▸ EXERCISE GOAL
Using the records below, quote only the span that opens with the line containing "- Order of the" and closes with the line containing "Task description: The", exactly and inclusively.

▸ EXERCISE INPUT
--- START ---
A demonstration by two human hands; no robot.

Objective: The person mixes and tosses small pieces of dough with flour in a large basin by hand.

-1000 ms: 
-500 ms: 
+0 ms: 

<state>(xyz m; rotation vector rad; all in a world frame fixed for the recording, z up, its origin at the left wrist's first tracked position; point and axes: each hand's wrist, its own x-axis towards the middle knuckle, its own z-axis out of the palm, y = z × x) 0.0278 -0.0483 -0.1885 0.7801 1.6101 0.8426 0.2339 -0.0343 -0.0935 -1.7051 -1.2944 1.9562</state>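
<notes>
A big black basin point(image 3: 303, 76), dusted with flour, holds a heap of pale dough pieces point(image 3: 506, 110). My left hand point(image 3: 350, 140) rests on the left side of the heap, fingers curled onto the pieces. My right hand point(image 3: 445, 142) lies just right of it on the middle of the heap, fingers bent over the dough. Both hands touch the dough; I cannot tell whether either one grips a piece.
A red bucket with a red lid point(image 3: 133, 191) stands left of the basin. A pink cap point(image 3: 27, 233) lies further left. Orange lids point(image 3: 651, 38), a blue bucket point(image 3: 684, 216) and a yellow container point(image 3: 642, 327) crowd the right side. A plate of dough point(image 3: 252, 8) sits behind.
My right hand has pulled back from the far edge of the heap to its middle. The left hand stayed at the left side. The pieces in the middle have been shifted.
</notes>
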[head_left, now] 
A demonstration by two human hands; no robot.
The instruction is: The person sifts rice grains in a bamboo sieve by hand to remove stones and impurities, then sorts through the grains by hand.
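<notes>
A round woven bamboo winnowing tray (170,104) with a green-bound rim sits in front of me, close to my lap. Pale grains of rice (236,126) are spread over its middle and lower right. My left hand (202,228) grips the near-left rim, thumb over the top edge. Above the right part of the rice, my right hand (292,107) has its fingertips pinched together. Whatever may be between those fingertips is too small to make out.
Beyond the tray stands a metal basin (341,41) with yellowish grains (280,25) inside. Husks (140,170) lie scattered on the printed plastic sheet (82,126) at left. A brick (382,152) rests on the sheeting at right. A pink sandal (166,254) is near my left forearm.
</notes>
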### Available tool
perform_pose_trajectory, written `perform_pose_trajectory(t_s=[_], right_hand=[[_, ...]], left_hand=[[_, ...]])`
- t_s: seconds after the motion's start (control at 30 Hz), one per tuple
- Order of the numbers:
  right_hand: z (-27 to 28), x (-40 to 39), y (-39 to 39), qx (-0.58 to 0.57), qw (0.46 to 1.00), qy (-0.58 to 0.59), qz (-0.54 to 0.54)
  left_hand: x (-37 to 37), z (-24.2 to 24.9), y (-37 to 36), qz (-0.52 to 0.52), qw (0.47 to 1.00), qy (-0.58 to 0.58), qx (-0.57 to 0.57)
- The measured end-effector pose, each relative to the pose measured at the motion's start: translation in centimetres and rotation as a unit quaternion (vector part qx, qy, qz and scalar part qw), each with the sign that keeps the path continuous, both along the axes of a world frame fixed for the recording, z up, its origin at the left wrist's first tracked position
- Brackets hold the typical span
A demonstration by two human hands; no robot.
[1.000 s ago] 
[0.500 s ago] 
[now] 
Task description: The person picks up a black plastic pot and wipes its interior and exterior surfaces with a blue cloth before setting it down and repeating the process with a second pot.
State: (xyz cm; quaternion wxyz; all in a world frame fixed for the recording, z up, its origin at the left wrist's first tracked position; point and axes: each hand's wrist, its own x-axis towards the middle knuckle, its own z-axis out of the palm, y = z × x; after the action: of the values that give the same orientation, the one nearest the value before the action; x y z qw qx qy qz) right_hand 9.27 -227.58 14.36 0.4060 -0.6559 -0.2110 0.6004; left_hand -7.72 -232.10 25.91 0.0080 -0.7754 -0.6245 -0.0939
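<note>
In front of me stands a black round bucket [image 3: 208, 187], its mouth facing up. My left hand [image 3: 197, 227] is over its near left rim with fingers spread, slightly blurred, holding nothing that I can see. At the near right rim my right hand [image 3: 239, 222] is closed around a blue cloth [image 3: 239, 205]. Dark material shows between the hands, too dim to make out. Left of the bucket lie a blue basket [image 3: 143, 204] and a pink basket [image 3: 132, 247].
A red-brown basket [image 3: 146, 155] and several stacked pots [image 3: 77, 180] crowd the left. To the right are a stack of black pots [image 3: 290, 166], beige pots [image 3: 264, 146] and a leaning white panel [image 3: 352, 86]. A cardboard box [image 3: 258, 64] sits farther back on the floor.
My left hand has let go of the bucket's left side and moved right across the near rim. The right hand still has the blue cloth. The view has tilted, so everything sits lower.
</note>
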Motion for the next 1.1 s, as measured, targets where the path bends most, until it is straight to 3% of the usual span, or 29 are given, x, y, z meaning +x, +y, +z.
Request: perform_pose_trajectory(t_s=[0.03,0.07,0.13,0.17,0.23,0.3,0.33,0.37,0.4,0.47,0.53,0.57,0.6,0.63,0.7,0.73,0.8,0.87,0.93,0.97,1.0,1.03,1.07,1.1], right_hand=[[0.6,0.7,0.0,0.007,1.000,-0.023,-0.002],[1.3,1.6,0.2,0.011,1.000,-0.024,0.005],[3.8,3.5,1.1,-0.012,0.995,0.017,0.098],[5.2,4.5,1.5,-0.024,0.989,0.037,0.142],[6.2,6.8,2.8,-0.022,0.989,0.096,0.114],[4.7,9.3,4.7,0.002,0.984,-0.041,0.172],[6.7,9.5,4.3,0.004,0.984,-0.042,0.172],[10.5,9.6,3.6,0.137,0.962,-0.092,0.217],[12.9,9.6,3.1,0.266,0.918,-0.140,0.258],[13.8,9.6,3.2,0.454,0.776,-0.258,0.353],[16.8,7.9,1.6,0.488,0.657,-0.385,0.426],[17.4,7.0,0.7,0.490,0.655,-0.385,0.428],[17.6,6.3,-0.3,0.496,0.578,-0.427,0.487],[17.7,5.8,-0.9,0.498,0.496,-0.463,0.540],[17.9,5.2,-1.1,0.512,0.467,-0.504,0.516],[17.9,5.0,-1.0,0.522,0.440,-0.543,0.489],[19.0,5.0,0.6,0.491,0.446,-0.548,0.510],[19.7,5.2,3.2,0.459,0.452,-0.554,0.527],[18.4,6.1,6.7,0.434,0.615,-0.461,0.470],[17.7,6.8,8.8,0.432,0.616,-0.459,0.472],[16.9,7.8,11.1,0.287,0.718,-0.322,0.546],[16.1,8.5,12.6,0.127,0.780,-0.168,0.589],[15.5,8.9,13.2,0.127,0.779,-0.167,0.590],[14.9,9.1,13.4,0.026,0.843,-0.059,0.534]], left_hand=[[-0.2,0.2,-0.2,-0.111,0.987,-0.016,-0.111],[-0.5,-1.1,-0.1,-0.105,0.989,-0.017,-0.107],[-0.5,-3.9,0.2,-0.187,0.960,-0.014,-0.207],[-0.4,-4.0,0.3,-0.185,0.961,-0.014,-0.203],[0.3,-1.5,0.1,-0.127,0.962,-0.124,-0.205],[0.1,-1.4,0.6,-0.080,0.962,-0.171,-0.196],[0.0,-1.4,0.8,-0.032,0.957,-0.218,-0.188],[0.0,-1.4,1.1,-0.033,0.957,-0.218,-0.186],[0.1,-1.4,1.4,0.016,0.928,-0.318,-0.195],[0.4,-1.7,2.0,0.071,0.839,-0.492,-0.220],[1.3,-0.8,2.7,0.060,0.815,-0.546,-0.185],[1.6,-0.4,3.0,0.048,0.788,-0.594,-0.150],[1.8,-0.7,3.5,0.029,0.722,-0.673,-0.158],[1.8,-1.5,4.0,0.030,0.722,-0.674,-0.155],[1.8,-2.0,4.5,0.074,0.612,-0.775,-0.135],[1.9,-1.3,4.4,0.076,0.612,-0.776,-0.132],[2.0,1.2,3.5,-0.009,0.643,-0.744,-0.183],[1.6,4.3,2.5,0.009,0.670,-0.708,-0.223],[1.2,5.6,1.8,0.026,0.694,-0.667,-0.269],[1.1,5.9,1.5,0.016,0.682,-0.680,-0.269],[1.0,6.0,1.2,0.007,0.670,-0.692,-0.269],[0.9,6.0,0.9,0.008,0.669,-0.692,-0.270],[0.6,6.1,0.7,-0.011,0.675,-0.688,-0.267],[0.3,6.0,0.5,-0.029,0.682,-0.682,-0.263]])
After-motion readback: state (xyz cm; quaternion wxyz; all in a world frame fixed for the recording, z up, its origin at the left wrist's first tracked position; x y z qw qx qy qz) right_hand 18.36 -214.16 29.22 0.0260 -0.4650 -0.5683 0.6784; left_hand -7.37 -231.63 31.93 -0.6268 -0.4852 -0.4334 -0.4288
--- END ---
▸ ANSWER SECTION
- Order of the numbers:
  right_hand: z (-27 to 28), x (-40 to 39), y (-39 to 39), qx (-0.58 to 0.57), qw (0.46 to 1.00), qy (-0.58 to 0.59), qz (-0.54 to 0.54)
  left_hand: x (-37 to 37), z (-24.2 to 24.9), y (-37 to 36), qz (-0.52 to 0.52), qw (0.47 to 1.00), qy (-0.58 to 0.58), qx (-0.57 to 0.57)
- The measured end-effector pose, each relative to the pose measured at the motion's start: translation in centimetres and rotation as a unit quaternion (vector part qx, qy, qz and scalar part qw), each with the sign that keeps the path continuous, both along the axes of a world frame fixed for the recording, z up, its origin at the left wrist's first tracked position
- Brackets hold the typical span
A demonstration by two human hands; no robot.
[1.000 s ago] 
[0.500 s ago] 
[now] 
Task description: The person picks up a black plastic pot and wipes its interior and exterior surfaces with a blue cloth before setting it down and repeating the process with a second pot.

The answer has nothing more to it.